Problem requirements. Transcribe exactly the portion of the listing below that runs from the line containing "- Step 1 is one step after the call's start" through its last line.

Dataset content.
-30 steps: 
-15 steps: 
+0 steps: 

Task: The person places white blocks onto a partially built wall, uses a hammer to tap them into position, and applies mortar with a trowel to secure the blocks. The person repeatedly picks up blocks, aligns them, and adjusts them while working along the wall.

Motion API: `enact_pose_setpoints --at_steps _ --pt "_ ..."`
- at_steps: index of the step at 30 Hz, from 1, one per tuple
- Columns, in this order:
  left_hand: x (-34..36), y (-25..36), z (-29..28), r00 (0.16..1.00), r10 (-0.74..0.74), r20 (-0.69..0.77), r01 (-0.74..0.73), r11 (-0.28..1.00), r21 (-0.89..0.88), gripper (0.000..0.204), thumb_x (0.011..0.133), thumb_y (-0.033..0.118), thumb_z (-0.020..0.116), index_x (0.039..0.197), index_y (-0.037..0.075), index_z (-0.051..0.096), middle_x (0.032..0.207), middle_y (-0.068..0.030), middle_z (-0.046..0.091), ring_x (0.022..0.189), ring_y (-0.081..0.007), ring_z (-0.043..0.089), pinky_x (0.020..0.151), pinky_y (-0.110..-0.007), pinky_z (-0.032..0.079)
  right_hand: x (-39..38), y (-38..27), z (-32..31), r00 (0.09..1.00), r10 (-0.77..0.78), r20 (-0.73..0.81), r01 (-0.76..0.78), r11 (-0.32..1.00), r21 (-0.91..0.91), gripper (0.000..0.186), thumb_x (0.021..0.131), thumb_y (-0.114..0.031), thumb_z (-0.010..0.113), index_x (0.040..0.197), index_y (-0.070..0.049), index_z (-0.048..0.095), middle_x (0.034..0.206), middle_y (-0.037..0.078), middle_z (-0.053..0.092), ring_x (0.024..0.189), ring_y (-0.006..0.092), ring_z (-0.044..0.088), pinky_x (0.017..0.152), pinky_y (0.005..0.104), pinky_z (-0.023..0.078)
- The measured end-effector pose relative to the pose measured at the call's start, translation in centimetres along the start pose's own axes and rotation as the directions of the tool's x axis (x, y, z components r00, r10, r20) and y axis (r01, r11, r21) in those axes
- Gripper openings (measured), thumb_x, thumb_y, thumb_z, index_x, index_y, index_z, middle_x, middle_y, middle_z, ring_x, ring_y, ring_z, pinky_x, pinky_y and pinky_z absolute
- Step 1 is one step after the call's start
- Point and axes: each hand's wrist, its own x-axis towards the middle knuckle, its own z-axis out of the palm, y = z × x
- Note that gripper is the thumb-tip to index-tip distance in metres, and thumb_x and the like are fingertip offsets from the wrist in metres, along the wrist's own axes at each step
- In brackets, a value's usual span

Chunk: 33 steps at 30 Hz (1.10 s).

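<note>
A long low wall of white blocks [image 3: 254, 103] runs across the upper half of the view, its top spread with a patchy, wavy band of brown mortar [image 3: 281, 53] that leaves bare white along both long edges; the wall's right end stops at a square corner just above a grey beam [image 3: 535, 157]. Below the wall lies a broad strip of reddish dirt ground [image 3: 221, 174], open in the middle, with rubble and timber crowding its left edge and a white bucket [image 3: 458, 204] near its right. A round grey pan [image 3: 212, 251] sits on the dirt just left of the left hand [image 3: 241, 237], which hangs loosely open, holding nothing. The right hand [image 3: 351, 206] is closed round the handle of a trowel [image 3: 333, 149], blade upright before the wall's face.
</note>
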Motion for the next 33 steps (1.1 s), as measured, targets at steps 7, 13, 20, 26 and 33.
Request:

Result.
- Step 1 is one step after the call's start
- Point and axes: each hand's wrist, its own x-axis towards the middle knuckle, its own z-axis out of the palm, y = z × x
- Note that gripper is the thumb-tip to index-tip distance in metres, and thumb_x and the like are fingertip offsets from the wrist in metres, along the wrist's own axes at each step
- In brackets, a value's usual span

Chunk: 33 steps at 30 Hz (1.10 s).

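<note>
A long low wall of white blocks [image 3: 254, 103] runs across the upper half of the view, its top spread with a patchy, wavy band of brown mortar [image 3: 281, 53] that leaves bare white along both long edges; the wall's right end stops at a square corner just above a grey beam [image 3: 535, 157]. Below the wall lies a broad strip of reddish dirt ground [image 3: 221, 174], open in the middle, with rubble and timber crowding its left edge and a white bucket [image 3: 458, 204] near its right. A round grey pan [image 3: 212, 251] sits on the dirt just left of the left hand [image 3: 241, 237], which hangs loosely open, holding nothing. The right hand [image 3: 351, 206] is closed round the handle of a trowel [image 3: 333, 149], blade upright before the wall's face.
</note>
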Motion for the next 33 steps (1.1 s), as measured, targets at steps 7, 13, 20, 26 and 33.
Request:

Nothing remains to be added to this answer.